=== Task statement ===
Only one portion of the data is to be written out: from the line bearing "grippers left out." through the line bearing "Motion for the". Write it exactly as it appears.

=== Data excerpt ===
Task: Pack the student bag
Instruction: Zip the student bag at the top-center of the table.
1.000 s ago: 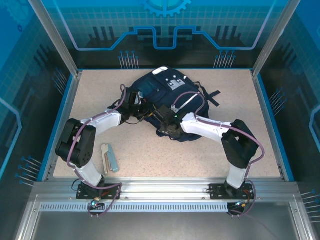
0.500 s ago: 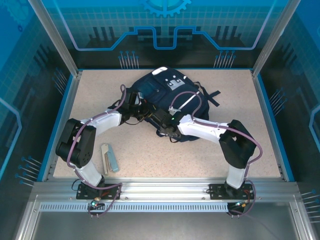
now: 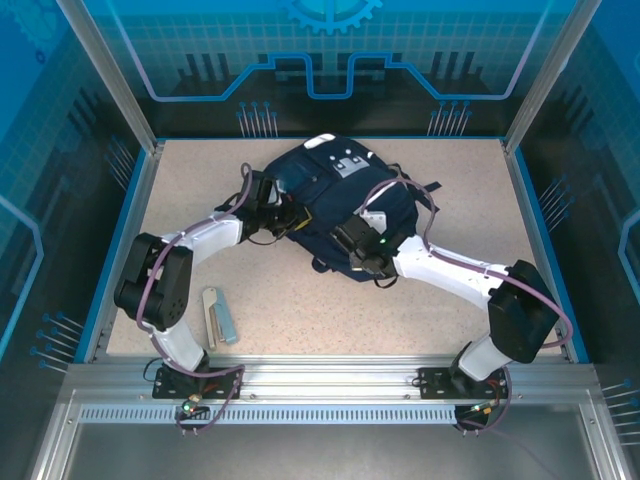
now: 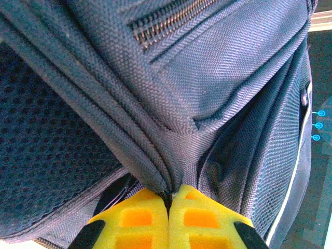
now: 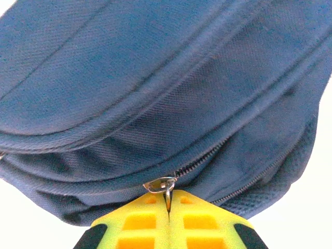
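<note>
Left arm: is bent sharply at an elbow set well to the left of the student bag and nearer the bases; the white forearm is stretched toward the bag's left side.
Left gripper: is placed against the bag's left edge; the yellow fingers are pressed together on a seam of the bag's fabric.
Right arm: is folded at an elbow set well to the right of the bag; the forearm is reached toward the bag's near edge.
Right gripper: is set at the bag's near edge; the fingers are clamped on the zipper pull.
</note>
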You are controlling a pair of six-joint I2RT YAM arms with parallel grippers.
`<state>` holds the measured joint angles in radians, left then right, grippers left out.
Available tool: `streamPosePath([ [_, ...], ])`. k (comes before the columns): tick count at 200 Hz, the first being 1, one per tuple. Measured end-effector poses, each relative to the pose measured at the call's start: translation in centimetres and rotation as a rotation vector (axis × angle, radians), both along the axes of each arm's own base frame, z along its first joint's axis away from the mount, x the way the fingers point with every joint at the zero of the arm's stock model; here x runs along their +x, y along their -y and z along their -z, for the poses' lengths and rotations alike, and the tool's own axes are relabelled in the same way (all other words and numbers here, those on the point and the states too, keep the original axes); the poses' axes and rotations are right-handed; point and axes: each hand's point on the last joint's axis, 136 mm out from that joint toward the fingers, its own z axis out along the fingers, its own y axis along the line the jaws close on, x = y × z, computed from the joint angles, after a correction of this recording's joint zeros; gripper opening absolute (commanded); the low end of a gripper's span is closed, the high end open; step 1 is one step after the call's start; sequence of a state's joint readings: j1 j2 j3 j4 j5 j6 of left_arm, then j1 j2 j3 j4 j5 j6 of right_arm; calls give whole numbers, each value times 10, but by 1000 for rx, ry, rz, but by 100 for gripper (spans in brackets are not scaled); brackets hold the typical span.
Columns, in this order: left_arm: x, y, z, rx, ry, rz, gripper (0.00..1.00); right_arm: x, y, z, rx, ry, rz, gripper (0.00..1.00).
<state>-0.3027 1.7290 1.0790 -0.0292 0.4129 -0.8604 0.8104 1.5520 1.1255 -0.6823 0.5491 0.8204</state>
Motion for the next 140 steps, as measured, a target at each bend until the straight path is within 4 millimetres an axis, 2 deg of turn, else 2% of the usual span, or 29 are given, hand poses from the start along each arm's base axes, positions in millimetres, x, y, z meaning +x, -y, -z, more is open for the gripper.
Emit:
streamPosePath([
  [26, 5, -20, 2, 37, -4, -48, 40, -3, -29, 1, 77, -43, -154, 0],
  [53, 4, -56, -12, 66, 18, -144, 57, -5, -64, -3, 184, -86, -280, 0],
  [71, -10, -70, -23, 59, 28, -190, 60, -3, -92, -6, 261, -111, -353, 0],
  [95, -36, -72, -31, 10, 32, -213, 62, 5, -132, -11, 363, -133, -429, 0],
  [114, -54, -72, -26, -48, 5, -236, 61, 11, -155, -13, 414, -138, -467, 0],
  [140, -71, -68, -12, -134, -49, -264, 58, 16, -170, -13, 446, -143, -489, 0],
])
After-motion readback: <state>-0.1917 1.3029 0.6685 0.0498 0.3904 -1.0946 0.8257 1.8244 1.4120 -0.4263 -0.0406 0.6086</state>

=== Response below ===
`<state>` holds the measured joint angles in radians, left then right, grippers left out.
Available tool: `streamPosePath([ [_, ...], ])`. k (comes before the columns): tick count at 200 Hz, the first being 1, one per tuple. Measured end-effector poses, each relative to the pose measured at the call's start: translation in centimetres and rotation as a rotation vector (axis × angle, radians), both along the axes of each arm's own base frame, z along its first joint's axis away from the mount, x the way the fingers point with every joint at the zero of the arm's stock model; here x runs along their +x, y along their -y and z along their -z, for the poses' lengths and rotations alike, and the tool's own axes are relabelled in the same way (all other words and numbers here, those on the point and the states too, keep the original axes); the poses' axes and rotations are right-handed; point and axes: each hand's point on the last joint's axis, 136 mm out from that joint toward the fingers, its own z axis out along the fingers, its own y axis along the line the jaws close on, x = y × z, computed from the joint angles, after a correction of this recording's joint zeros; gripper opening absolute (commanded); the low end of a gripper's span is closed, the high end open; step 1 is one step after the call's start; sequence of a state's joint readings: j1 j2 j3 j4 j5 j6 of left_arm, then j1 j2 j3 j4 j5 j6 of right_arm; calls give whole numbers, each value times 10, but by 1000 for rx, ry, rz, but by 100 for gripper (spans in brackets are not scaled); brackets hold the typical span.
Columns, in this order: left_arm: x, y, z, rx, ry, rz, gripper (0.00..1.00); right_arm: x, y, z, rx, ry, rz, gripper (0.00..1.00).
<state>-0.3027 1.7290 1.0790 -0.0292 0.4129 -0.8604 0.8104 1.5520 1.1255 -0.6823 0.5491 0.8204</state>
Motion for the next 140 steps, as measured, a target at each bend until the straight path is within 4 millimetres an axis, 2 deg of turn, else 2% of the usual span, or 29 are given, hand poses from the start along each arm's base axes, positions in millimetres, x, y, z meaning +x, -y, -z, more is open for the gripper.

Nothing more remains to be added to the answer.